Here’s a smidgen of The Masterpiece Theatre version of A Town Like Alice.

Have you read any books in these categories, or do you have any suggestions? Are you following the Read Harder challenge? Let us know in the comments.

Shop local for Christmas

Corner Bookstore

shelf-sacrifice n: to selflessly give away a book from one’s personal library for another person’s benefit – Powell’s Compendium of Readerly Terms

In our village on the Erie Canal, we have a number of small nonprofit businesses run by volunteers, including a craft shop, a second-hand tool thrift store, and The Corner Bookstore with used and collectible books. All donate their profits to good causes. The bookstore proceeds support programs at our public library.

I love shopping at these small businesses. (The tool shop not as much, but we did buy an old-fashioned push lawn mower there. When my brother-in-law visited us a few years back, we lost him for a couple of hours, only to find him browsing in the tool shop.)

A number of clothing consignment shops are scattered around our village as well. I’ve been thinking about challenging myself this year to buy exclusively (or almost) from stores I can walk or bike to. Our farmer’s market runs from May to November, so it wouldn’t be difficult to purchase a good portion of our fruits and vegetables there, supplemented by our small backyard garden. (Our town has a community garden, too.)

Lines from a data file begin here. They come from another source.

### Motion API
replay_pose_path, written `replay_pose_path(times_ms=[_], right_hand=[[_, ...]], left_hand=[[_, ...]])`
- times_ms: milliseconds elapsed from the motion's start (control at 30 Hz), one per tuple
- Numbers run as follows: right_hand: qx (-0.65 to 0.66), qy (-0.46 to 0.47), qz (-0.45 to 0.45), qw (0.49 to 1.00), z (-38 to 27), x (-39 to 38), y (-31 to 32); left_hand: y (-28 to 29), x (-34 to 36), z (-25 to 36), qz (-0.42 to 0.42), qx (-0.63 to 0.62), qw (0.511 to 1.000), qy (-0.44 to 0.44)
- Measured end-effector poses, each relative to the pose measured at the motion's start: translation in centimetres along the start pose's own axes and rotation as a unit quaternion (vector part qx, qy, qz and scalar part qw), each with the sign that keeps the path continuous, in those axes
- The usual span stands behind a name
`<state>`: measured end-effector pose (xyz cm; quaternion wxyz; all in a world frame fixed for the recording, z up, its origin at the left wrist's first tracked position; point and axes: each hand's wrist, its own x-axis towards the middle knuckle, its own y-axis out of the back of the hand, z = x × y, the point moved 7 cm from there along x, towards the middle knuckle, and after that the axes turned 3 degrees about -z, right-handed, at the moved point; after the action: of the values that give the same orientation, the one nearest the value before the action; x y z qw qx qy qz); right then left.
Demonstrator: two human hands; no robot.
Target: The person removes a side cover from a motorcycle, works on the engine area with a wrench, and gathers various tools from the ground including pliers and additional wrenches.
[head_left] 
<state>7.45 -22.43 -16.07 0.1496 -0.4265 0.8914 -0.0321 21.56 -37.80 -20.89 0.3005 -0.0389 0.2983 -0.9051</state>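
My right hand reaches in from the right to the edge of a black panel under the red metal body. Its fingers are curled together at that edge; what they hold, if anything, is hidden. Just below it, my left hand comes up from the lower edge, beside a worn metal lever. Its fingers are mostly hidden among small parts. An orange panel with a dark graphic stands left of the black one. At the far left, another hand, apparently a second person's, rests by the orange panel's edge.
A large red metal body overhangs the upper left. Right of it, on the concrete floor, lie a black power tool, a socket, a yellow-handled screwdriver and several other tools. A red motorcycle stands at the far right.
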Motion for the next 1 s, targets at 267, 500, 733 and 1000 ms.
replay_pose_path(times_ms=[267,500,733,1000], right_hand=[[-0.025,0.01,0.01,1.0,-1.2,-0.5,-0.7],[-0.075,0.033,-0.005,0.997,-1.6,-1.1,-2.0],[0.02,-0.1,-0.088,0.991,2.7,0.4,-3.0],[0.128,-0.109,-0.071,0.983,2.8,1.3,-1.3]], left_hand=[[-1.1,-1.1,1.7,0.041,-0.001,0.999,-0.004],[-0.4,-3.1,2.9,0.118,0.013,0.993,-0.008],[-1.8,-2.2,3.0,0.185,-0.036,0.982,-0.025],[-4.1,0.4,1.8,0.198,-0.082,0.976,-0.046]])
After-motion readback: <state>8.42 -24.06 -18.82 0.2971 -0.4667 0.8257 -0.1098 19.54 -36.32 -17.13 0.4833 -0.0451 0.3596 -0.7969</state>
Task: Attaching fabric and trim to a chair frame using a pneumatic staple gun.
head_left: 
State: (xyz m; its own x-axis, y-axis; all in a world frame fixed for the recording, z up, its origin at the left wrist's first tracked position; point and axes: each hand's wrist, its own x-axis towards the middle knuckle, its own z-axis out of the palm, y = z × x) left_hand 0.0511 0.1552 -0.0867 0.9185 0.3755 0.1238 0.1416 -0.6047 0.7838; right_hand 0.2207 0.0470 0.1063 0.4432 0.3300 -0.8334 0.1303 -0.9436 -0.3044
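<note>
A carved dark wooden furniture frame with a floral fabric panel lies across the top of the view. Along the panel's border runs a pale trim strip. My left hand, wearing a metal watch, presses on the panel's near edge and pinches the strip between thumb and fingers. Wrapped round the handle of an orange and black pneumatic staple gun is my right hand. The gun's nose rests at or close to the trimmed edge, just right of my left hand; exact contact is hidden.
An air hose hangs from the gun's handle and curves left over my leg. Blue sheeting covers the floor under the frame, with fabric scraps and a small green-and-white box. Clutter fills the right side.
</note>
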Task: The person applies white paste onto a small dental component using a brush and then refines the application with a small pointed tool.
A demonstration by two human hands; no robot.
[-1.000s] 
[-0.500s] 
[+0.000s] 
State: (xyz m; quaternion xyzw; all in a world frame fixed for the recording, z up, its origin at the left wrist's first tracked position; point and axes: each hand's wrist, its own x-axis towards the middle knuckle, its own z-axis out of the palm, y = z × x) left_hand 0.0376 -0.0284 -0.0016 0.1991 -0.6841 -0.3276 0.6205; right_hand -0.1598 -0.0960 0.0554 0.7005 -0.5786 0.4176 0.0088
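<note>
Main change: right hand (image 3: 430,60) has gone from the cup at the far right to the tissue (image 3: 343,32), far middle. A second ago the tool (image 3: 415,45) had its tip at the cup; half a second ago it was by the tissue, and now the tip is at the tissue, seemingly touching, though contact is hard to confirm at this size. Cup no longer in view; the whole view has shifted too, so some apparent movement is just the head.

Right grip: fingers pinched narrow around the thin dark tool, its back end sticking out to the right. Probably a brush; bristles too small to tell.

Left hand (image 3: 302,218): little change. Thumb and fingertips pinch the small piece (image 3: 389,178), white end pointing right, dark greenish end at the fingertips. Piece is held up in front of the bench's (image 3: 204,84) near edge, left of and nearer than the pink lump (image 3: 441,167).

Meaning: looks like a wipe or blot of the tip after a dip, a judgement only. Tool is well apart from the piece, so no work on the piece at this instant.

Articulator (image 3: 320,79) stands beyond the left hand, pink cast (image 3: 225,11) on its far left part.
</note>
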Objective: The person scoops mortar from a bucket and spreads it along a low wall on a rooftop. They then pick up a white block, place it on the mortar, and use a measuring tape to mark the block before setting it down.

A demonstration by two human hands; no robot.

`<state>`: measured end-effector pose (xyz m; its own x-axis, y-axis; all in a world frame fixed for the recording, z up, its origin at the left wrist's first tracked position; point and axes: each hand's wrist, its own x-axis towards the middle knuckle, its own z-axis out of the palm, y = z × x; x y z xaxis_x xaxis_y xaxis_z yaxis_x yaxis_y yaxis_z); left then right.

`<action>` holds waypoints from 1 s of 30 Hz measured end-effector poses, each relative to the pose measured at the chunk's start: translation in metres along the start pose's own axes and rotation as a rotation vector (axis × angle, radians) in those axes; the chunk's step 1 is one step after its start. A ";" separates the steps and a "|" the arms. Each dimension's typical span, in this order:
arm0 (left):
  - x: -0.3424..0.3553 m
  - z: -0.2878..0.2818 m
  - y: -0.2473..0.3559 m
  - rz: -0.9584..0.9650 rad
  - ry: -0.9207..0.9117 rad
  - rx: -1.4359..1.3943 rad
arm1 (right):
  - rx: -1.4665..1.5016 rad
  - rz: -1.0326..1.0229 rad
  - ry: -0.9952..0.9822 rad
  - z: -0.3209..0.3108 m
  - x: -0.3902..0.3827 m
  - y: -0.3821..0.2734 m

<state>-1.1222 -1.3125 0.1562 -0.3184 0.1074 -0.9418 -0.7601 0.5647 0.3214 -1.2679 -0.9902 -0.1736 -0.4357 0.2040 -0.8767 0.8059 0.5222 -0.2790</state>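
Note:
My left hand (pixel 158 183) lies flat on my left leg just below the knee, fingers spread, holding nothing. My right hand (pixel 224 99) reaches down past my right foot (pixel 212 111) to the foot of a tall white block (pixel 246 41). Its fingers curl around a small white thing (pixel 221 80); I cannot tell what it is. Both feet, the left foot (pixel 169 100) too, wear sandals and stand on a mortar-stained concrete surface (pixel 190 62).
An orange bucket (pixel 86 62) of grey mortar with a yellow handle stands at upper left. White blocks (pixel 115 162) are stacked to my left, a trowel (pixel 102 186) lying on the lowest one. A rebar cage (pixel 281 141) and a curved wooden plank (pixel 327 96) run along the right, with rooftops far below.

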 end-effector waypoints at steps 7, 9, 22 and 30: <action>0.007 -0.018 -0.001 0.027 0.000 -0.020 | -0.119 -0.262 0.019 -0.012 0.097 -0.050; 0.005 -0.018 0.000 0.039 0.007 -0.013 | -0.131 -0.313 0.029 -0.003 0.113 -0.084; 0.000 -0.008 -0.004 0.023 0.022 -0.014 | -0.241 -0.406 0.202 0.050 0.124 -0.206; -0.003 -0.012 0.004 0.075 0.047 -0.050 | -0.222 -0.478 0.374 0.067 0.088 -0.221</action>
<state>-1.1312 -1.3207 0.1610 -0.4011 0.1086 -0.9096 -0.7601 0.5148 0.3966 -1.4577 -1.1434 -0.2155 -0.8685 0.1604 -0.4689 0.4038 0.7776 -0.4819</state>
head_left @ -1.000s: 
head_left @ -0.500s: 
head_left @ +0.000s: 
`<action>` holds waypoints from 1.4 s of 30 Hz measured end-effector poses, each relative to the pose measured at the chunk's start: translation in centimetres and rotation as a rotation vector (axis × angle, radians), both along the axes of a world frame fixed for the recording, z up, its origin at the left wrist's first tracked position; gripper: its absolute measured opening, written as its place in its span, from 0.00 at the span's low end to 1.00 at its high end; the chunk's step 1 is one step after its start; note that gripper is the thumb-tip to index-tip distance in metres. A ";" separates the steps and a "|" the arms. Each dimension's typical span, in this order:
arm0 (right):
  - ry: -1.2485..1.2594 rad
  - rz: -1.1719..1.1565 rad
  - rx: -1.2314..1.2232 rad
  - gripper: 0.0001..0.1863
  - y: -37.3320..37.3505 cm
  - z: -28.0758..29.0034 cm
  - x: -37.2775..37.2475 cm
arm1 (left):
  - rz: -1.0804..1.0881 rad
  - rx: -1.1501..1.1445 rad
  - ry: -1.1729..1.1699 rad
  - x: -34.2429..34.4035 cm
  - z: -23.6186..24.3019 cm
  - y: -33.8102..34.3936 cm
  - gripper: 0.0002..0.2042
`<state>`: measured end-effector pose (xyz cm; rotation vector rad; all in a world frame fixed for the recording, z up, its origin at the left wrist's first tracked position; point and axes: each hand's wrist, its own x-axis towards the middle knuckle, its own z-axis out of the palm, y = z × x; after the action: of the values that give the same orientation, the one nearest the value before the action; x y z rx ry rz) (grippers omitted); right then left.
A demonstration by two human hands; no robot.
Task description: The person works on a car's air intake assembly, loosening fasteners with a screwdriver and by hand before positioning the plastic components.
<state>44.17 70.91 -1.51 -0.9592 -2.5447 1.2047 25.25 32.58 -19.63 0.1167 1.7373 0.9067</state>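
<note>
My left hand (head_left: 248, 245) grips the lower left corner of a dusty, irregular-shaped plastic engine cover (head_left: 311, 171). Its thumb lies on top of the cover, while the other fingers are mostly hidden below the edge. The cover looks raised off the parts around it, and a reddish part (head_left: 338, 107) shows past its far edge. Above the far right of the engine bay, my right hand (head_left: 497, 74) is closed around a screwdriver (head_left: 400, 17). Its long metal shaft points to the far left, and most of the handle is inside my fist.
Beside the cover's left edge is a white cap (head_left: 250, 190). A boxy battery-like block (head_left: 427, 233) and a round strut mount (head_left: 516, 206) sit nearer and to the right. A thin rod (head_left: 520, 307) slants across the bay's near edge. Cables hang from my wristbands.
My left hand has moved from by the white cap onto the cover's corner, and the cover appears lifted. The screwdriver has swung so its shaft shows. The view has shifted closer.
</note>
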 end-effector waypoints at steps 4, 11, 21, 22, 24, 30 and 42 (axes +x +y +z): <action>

Shelf-sacrifice is what The Corner Bookstore is all about. It’s an elfin wonderland of used and vintage books lovingly displayed in diminutive groupings: children’s books, poetry, graphic novels, history, fiction, local authors, and more.

Vintage Children's Books

The cookbook section has used cookbooks nestled in gift baskets along with vintage ice cream sundae glasses, martini glasses, and miniature ceramic casserole dishes. I found a blank recipe album with Bible verses and beautiful cover art in pristine condition. For my son, I found a Vietnamese cookbook – he loves Asian food.

Cookbooks

In the local authors bookcase, I spotted Reunion in Sicily by Jerre Mangione, a scholar of the Sicilian-American experience, according to Wikipedia. Jerre is the uncle of jazz musicians Chuck and Gap Mangione, who are from Rochester. Flipping through the pages of the book, which was published in 1950, I saw that the author visited Sicily in 1936 when Mussolini and the Fascists were in power. Mangione was watched closely by the police and interrogated more than once as to the purpose of his visit.

Reunion in Sicily

Mangione was awarded a Guggenheim Fellowship after WWII so he could return to Sicily to learn more about Italian politics and culture of the times. Reunion in Sicily is not listed in his Wikipedia entry; I’m interested to see what I can learn from the book. My father was Sicilian-American and a WWII veteran with extended family in the Old Country. The war, of course, essentially split Italian and Italian-American families in two, at least for a time.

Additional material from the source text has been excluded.